1. A composite cross-linked fouling electrically responsive membrane, characterized in that, It includes an O-MWCNTs embedded PVDF base film and an O-MWCNTs modified layer crosslinked on the base film by MXDA and activated by EDC. The diamine group in MXDA undergoes an esterification reaction with the oxygen-containing group in the activated carboxyl group, and the O-MWCNTs modified layer is tightly bonded to the base film by amide bonds.

2. The method for preparing the composite cross-linked contamination-responsive membrane as described in claim 1, characterized in that, Includes the following steps: Step 1: O-MWCNTs are uniformly dispersed in DMAc, then PVDF powder and PVP are added and heated and stirred. After the polymer is completely swollen, a casting solution is obtained. The casting solution is then degassed under vacuum, and a semi-embedded PVDF base film of flat O-MWCNTs is prepared by phase inversion method. In this step, effective carboxyl groups are exposed for subsequent crosslinking reactions. Blending O-MWCNT can improve the membrane's barrier properties and mechanical strength. Step 2: O-MWCNTs activated by EDC are uniformly dispersed in deionized water to obtain an activated O-MWCNT dispersion. MXDA powder is uniformly dispersed in deionized water to obtain an MXDA solution. The MXDA solution and the activated O-MWCNT dispersion are sequentially pre-coated onto the semi-embedded PVDF base membrane of flat O-MWCNTs obtained in Step 1 through a vacuum filtration device to obtain a composite cross-linked pollution-responsive membrane intermediate. Step 3: Perform thermosetting on the composite cross-linked pollution electrical response membrane intermediate obtained in Step 2, so that the O-MWCNTs modified layer activated by EDC and the O-MWCNTs semi-embedded PVDF base film are cross-linked together by MXAD to obtain the composite cross-linked pollution electrical response membrane.

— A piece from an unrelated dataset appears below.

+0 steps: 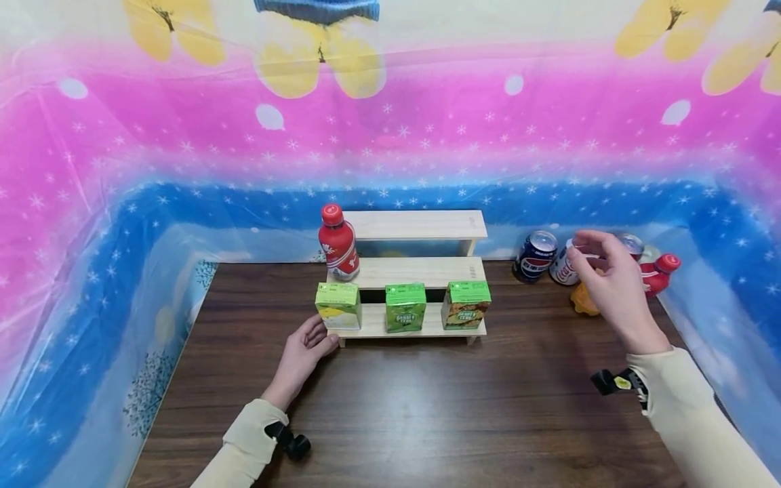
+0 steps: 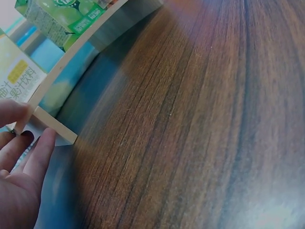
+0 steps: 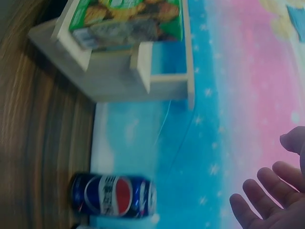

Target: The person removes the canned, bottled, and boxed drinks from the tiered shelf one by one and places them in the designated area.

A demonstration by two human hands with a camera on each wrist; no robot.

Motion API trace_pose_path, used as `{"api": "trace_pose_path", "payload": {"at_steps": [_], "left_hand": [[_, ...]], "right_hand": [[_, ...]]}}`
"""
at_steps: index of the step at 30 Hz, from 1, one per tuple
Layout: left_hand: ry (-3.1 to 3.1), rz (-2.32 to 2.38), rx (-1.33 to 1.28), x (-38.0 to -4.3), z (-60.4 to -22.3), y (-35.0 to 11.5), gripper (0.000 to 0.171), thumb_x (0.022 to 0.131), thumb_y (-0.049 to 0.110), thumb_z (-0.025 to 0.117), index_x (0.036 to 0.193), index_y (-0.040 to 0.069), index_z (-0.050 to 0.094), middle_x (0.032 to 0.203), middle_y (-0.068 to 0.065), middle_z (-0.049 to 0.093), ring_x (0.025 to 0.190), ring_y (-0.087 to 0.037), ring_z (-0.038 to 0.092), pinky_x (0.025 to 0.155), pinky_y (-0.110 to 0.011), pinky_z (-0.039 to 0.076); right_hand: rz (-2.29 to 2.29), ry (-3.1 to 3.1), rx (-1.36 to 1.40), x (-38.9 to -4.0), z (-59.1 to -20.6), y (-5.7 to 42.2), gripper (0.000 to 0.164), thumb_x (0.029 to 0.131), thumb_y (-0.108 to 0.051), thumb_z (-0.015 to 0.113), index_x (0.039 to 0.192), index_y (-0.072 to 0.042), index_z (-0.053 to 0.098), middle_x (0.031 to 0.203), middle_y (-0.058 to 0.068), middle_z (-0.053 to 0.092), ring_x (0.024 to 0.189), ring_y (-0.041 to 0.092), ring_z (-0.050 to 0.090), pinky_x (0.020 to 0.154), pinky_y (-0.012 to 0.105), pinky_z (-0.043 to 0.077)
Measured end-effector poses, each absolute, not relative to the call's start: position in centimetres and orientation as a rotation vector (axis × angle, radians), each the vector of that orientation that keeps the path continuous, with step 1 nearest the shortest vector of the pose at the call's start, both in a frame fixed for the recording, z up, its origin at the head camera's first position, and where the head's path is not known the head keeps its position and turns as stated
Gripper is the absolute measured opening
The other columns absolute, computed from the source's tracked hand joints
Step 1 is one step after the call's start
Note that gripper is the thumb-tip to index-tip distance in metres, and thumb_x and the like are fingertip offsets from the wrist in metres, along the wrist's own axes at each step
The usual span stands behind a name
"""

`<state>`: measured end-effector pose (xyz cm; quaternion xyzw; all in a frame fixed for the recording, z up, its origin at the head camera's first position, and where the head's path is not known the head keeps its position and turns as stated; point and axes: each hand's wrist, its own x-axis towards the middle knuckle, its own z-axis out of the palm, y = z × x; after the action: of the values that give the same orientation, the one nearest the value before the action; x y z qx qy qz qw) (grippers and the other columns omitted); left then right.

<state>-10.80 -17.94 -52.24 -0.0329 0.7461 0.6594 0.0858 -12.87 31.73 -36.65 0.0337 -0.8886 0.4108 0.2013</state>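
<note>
your loose cream long sleeves [image 1: 683, 400], your black wrist straps [image 1: 642, 394], small black wrist cameras [image 1: 297, 447], a yellow label [image 1: 622, 382] on your right strap

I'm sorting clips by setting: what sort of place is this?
Probably a staged tabletop filming corner: a patterned cloth hangs behind and beside a wood-grain table, where a small tiered shelf holds drink cartons.

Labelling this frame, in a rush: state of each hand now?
Left hand: closed, holding the shelf at its left end.
Right hand: open, holding nothing.
</note>
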Motion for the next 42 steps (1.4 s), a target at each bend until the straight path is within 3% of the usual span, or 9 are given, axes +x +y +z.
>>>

3. The preparation method according to claim 2, characterized in that, The O-MWCNT has a purity >95 wt.%, an outer diameter of 10-20 nm, and a length of 10-30 μm. The MXDA powder is AR grade.

4. The preparation method according to claim 2, characterized in that, In step 1, O-MWCNTs are dispersed in DMAc using a cell disruption sonicator at 0-4°C, with a sonication power of 100-200W and a sonication time of 1-2 hours.

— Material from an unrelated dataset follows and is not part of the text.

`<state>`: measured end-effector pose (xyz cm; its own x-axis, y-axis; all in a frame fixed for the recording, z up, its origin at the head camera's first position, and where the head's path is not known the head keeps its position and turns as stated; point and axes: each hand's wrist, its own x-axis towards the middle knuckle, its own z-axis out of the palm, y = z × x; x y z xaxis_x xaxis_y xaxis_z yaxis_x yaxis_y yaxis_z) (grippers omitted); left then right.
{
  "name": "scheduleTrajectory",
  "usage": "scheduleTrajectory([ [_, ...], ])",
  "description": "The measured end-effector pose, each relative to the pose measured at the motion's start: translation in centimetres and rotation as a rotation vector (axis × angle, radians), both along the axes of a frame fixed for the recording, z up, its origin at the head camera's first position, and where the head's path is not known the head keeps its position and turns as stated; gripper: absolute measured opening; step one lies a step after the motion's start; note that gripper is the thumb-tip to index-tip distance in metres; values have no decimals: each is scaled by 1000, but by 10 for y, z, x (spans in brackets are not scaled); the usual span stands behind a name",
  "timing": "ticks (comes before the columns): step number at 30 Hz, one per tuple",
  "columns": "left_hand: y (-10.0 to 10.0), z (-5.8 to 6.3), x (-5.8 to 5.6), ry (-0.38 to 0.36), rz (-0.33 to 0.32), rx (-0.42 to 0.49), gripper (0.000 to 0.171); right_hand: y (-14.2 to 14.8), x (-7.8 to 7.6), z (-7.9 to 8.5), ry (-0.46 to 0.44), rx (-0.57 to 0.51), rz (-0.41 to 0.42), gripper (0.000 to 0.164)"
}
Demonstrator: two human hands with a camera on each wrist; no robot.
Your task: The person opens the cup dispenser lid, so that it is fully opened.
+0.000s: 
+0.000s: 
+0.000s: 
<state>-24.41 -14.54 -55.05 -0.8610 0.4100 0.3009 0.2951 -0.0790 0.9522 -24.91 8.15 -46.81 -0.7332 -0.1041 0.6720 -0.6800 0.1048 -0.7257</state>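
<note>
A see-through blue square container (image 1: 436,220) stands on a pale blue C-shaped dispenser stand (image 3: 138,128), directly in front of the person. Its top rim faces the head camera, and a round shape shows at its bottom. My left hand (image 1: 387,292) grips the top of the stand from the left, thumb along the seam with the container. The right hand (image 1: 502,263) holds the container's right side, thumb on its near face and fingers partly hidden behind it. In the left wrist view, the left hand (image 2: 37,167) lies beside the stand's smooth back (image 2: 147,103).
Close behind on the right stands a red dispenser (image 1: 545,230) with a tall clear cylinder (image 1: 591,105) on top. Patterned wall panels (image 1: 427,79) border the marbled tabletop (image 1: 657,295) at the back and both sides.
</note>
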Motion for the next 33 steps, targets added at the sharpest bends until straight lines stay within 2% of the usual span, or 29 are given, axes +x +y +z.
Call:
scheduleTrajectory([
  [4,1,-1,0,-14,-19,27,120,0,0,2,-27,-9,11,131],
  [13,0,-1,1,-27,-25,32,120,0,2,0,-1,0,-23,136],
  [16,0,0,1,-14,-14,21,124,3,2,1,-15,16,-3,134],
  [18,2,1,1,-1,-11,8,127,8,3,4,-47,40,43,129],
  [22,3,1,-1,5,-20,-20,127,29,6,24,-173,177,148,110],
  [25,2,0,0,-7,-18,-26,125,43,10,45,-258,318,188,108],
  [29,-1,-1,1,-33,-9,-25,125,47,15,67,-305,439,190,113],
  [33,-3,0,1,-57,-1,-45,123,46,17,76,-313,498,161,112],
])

5. The preparation method according to claim 2, characterized in that, In step 1, the amount of PVDF added to the casting solution is 10-15%, the amount of PVP added is 0.5-2.5%, the amount of DMAc added is 80-90%, and the amount of O-MWCNT added is 1-2 wt.% of the total solid content in the casting solution.

6. The preparation method according to claim 2, characterized in that, In step 1, the casting solution is mechanically stirred at 60-80℃ for 5-10 hours, then vacuum degassed for 1 hour. A 100-300μm scraper is used to scrape the solution into a flat plate on a glass plate. The plate is then immersed in deionized water for mass transfer. The water is changed every 6-24 hours to obtain a flat O-MWCNTs semi-embedded PVDF base film.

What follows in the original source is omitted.